Task directions> Check each line of the material for "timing" and report how many lines have it, with nothing added.

Provided records Start Marker

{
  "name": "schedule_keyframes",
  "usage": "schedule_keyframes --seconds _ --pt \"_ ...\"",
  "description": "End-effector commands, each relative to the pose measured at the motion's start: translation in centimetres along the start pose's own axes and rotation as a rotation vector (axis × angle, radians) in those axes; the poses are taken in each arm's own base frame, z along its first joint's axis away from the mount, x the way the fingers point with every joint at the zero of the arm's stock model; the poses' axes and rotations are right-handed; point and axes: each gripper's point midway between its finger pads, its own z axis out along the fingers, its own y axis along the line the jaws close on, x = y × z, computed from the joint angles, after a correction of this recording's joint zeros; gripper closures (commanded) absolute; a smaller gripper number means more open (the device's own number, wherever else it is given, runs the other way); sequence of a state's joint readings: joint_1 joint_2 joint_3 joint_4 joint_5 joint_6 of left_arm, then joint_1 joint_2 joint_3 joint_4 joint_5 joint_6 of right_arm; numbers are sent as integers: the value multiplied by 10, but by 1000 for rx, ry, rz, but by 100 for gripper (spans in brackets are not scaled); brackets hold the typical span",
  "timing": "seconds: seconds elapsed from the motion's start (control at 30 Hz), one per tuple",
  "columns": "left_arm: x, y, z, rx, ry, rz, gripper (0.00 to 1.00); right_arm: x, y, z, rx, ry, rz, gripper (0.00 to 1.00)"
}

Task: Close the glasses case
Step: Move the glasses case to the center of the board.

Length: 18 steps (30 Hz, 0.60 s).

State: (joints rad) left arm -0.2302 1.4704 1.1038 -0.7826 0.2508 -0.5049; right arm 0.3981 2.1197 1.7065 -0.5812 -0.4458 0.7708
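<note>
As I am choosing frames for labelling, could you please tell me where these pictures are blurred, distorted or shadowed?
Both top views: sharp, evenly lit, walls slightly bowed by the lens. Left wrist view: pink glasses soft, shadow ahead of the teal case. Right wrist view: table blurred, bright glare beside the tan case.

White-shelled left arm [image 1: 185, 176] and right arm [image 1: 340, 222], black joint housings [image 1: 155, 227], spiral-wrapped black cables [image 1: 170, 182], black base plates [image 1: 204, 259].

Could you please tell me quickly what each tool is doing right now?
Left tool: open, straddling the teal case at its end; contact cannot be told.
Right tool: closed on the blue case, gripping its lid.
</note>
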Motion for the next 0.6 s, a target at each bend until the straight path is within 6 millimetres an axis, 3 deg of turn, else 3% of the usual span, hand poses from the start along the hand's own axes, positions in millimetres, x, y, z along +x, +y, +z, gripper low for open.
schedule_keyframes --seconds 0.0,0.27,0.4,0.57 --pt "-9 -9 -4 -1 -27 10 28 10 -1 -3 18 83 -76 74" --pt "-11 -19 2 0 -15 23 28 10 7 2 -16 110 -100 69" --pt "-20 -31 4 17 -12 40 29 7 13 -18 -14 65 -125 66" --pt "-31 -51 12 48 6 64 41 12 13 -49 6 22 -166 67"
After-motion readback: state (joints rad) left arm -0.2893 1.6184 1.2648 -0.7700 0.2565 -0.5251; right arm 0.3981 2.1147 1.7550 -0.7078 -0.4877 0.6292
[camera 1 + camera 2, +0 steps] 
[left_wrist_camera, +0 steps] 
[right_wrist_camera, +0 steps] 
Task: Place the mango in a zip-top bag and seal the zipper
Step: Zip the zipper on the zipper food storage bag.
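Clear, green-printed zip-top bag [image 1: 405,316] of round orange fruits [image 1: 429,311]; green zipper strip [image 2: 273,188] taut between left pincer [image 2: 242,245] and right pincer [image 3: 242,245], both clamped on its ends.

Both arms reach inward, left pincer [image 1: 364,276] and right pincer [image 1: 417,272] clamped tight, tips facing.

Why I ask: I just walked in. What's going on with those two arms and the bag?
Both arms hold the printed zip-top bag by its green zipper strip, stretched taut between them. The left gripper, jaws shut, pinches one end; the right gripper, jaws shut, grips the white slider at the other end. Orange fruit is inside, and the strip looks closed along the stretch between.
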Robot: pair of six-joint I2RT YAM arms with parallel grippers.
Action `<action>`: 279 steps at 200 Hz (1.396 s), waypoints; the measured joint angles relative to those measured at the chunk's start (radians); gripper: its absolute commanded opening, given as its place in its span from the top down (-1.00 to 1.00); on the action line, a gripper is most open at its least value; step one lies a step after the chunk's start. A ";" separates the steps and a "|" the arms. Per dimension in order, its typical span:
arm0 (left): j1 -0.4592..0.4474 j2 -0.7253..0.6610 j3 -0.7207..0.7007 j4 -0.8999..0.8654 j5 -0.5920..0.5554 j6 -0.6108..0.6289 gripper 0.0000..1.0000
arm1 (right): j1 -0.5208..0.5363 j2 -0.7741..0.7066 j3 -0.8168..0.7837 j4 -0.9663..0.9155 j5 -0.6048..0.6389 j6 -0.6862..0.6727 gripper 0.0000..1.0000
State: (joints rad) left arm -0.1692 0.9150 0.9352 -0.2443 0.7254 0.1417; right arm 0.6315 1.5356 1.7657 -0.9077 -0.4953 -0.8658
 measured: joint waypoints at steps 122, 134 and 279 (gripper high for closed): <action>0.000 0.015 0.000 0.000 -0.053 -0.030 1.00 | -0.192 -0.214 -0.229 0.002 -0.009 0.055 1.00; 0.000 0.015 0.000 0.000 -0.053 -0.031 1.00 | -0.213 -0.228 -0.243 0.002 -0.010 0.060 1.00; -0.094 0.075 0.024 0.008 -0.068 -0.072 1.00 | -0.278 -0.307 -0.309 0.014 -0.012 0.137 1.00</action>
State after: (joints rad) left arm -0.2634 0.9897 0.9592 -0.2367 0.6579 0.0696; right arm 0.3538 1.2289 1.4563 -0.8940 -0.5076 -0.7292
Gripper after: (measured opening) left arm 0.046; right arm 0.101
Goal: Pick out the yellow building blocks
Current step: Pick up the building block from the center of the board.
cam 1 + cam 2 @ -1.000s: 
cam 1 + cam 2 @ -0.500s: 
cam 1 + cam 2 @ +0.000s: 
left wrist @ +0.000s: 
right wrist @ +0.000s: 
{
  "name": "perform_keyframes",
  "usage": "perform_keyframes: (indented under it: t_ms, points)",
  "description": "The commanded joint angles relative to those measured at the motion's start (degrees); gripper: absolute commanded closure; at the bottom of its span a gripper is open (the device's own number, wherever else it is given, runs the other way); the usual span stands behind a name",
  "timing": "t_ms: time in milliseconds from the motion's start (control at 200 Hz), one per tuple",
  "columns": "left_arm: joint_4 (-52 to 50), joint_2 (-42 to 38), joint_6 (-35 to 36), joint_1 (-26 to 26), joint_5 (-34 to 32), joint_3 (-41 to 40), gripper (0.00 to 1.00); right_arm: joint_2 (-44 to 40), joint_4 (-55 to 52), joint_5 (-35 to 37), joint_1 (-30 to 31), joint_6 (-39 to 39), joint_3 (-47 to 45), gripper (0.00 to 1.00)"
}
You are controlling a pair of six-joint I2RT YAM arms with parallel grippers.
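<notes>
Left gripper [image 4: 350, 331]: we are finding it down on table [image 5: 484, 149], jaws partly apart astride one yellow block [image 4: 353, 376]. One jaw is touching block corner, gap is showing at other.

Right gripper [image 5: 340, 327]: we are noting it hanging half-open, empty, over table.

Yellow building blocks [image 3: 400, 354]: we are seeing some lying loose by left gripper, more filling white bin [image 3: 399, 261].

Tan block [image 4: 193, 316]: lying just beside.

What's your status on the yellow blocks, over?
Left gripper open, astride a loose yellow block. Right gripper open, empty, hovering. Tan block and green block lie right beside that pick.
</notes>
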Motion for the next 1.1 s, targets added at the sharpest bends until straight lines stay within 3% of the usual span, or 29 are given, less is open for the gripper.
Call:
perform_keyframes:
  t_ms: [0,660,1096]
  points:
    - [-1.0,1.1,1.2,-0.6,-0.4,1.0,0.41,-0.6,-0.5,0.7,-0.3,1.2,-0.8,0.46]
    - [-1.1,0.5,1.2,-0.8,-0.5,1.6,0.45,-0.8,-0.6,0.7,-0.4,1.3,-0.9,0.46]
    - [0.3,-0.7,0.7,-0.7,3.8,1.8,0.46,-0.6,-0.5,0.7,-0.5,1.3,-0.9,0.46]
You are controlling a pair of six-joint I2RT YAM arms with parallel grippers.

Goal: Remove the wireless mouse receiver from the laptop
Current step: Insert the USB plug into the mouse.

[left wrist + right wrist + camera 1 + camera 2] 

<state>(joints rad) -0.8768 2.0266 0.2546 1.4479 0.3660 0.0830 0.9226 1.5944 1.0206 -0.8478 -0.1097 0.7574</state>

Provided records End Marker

Result of this exercise> 2